Се Лянь взял метлу и снова принялся подметать пол. Сань Лан тем временем, осмотревшись вокруг, спросил:
— Даочжан гэгэ, тебе не кажется, что в твоём монастыре кое-чего не хватает?
Се Лянь, как раз закончив подметать, присел на корточки, чтобы расстелить циновку. Услышав вопрос, он ответил, не отрываясь от процесса:
— Я думаю, что не хватает лишь прихожан, стало быть, остальное на месте.
Сань Лан тоже присел на корточки, подпёр щёку ладонью и спросил:
— А как насчёт статуи божества?
Стоило ему напомнить, как Се Ляня моментально осенило: он и впрямь совершенно позабыл о самом главном — о статуе божества!
А какой же монастырь без статуи? Его и монастырём не назовёшь. Несмотря на то, что божество самолично присутствовало в нём, всё же принц не мог каждодневно сидеть перед алтарём и принимать подношения.
Поразмыслив с минуту, Се Лянь нашёл выход из положения.
— Сегодня я купил бумагу и кисть, а завтра нарисую образ божества и повешу его над алтарём.
Если весть о том, что он написал свой портрет и вывесил в своём же монастыре, достигнет Небесных чертогов, скорее всего, над принцем будут смеяться ещё лет десять. Но чтобы вырезать настоящую статую, нужны и денежные, и временные затраты, так что, обдумав оба варианта, Се Лянь решил, что лучше пусть над ним смеются десять лет.
К его полнейшей неожиданности, Сань Лан заявил:
— Рисовать? Я умею. Помочь тебе?
Се Лянь сначала замер, но потом рассмеялся:
— Что ж, в таком случае, заранее благодарю тебя. Вот только, боюсь, что ты не сумеешь нарисовать наследного принца Сяньлэ.
В конце концов, почти все его портреты подверглись сожжению восемьсот лет тому назад, и сколькие бы из них ни дожили до сегодняшнего дня, наверняка людей, которые видел эти портреты, можно было сосчитать по пальцам. Сань Лан, однако, возразил:
— Конечно, я сумею. Мы ведь только что в телеге как раз заговорили о Его Высочестве наследном принце, разве нет?

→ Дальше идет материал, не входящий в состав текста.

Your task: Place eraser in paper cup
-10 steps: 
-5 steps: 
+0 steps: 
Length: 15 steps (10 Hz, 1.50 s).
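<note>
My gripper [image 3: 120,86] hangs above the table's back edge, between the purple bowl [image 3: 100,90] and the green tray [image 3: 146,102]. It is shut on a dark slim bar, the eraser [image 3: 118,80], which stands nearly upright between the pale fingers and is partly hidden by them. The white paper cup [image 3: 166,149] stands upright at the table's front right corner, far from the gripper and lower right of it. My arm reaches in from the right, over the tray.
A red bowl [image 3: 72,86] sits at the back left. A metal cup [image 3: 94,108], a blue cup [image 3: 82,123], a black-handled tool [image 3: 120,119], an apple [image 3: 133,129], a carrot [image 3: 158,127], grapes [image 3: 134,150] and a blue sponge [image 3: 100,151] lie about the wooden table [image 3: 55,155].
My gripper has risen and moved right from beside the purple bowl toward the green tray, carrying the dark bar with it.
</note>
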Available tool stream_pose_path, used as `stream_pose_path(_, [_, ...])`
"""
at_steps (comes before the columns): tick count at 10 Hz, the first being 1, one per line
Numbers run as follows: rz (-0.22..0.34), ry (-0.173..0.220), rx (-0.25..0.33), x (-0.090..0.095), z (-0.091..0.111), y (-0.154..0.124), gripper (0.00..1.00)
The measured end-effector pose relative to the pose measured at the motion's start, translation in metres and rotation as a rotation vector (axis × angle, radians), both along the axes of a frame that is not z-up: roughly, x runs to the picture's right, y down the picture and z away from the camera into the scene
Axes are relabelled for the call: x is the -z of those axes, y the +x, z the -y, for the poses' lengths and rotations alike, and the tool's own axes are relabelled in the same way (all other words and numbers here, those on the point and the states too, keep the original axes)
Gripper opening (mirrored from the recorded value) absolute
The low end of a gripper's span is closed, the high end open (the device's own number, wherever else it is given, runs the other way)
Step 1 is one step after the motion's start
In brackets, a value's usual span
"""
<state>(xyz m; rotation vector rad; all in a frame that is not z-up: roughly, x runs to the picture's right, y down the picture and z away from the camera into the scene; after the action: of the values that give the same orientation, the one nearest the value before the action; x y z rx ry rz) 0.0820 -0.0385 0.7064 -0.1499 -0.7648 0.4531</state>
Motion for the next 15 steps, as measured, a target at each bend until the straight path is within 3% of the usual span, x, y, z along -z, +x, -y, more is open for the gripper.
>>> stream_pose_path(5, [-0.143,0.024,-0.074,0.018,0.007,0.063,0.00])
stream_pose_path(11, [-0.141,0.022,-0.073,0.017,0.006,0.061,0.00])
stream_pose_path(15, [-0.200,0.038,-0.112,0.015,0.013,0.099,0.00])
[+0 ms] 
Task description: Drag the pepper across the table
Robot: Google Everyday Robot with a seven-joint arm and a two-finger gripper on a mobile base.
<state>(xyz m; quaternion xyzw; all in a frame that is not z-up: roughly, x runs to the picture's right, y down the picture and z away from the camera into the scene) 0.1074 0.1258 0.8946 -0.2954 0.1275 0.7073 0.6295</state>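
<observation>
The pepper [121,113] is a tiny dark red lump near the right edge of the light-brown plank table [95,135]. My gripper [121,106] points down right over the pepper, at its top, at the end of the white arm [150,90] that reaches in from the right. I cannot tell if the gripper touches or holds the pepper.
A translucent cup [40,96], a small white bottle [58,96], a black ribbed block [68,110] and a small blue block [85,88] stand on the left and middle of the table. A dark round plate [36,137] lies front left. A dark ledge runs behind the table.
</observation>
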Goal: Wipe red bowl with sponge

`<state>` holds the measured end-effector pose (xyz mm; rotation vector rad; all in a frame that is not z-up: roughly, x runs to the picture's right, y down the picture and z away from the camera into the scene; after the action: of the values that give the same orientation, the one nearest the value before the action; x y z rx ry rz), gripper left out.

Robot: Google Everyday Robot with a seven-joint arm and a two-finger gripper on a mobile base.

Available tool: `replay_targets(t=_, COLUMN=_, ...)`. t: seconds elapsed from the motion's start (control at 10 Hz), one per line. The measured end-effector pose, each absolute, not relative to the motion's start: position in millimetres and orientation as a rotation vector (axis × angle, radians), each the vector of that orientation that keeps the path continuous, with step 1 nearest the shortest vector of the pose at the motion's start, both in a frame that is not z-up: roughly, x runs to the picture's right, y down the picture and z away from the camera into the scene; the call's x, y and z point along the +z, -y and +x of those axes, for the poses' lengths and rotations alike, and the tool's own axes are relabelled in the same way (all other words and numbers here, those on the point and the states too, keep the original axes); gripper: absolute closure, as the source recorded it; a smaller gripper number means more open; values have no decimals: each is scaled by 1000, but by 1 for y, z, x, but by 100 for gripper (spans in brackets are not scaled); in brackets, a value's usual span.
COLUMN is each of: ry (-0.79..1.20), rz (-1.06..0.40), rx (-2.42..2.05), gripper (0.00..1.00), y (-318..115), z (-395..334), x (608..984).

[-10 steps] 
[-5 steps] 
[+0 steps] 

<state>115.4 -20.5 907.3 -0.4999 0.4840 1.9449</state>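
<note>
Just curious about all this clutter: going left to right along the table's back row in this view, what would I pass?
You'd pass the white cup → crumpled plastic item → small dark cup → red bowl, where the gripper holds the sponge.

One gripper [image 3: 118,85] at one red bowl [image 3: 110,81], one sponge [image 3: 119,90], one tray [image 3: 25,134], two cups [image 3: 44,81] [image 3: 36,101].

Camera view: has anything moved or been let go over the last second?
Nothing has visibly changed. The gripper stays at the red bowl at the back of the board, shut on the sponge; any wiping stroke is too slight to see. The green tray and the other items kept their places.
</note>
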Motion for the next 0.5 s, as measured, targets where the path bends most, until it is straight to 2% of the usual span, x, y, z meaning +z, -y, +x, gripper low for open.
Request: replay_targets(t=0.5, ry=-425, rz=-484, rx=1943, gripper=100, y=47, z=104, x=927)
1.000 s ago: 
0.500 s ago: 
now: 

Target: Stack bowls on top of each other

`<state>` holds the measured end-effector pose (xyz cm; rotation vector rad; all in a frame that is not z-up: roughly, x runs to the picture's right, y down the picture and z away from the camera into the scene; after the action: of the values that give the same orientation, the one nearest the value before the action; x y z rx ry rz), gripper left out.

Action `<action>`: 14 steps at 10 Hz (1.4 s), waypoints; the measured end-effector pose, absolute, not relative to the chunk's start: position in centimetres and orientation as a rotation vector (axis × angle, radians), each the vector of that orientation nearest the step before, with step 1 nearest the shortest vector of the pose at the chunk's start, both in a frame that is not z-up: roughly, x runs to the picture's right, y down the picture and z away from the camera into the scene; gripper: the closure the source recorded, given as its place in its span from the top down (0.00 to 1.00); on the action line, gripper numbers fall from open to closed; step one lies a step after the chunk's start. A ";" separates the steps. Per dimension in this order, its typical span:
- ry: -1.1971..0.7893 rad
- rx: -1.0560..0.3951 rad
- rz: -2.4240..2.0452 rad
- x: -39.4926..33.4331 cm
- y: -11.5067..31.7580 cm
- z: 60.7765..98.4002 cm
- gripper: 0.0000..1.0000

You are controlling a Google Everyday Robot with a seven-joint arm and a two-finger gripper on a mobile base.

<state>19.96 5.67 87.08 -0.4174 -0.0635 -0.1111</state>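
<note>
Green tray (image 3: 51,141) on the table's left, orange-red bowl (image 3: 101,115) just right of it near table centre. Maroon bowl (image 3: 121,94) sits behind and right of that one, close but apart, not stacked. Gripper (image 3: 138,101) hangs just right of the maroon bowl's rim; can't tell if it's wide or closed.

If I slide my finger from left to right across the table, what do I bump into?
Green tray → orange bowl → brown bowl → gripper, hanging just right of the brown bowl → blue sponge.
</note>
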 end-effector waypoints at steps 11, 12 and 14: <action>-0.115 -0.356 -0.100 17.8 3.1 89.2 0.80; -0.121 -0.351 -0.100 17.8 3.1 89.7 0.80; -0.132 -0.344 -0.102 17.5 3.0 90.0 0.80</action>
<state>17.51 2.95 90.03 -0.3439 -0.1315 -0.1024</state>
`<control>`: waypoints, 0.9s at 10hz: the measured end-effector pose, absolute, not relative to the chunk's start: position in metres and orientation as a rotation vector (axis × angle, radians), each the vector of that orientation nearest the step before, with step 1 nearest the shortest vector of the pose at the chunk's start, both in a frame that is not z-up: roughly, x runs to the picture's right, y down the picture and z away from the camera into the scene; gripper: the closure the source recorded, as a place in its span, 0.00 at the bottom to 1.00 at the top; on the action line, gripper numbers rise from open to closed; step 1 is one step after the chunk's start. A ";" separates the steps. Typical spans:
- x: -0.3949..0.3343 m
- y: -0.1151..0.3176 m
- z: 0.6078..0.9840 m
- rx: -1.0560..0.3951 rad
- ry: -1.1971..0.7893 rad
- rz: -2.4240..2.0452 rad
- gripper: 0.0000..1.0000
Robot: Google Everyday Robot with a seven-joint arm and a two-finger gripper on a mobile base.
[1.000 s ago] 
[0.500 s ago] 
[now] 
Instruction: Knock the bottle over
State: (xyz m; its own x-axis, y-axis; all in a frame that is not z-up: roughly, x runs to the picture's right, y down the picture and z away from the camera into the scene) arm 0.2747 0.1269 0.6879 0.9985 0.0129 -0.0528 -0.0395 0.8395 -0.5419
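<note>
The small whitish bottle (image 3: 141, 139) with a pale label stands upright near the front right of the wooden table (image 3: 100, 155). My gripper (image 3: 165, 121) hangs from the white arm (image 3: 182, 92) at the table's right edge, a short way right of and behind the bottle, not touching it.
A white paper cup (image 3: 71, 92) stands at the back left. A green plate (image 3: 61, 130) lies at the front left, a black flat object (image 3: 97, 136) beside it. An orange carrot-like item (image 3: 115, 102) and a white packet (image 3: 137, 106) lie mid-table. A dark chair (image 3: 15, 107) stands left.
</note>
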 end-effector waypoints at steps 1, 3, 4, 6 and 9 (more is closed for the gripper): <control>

Се Лянь вспомнил. Действительно, в дороге на его фразу «Ты, наверное, о нём и не слышал» юноша так ничего и не ответил. А теперь его слова изрядно удивили принца. Он закончил стелить циновку, выпрямился и спросил:
— Неужели, Сань Лан, ты и правда знаешь о нём?
Сань Лан уселся на расстеленную циновку.
— Знаю.
То выражение и манера, с которой звучал ответ, показались Се Ляню весьма любопытными. Юноша часто улыбался, но всегда было трудно определить, что скрывалось за его улыбкой: веселье или же насмешка над не слишком умным собеседником. Пока они ехали в деревню, Се Лянь слушал рассказы юноши обо всём на свете, и сейчас принца заинтересовало, какую оценку Сань Лан даст ему самому. Так что он тоже уселся рядом на циновку и спросил:
— И что же ты думаешь о наследном принце Сяньлэ?
Они переглянулись в тусклом свете красной свечи, пламя слегка дрогнуло. Сань Лан сидел спиной к свету, его чёрные глаза потонули во мраке, не представлялось возможным разглядеть, что отражается в них. Некоторое время спустя раздался его голос:
— Мне кажется, Цзюнь У просто ненавидит его.
Се Лянь подобного ответа не ожидал, и потому задумался, прежде чем спросить:
— И почему же тебе так кажется?
Сань Лан продолжил:
— Иначе зачем он дважды изгнал принца с Небес?
Услышав вопрос, Се Лянь мягко улыбнулся, а про себя подумал: «Всё-таки он мыслит ещё как ребенок».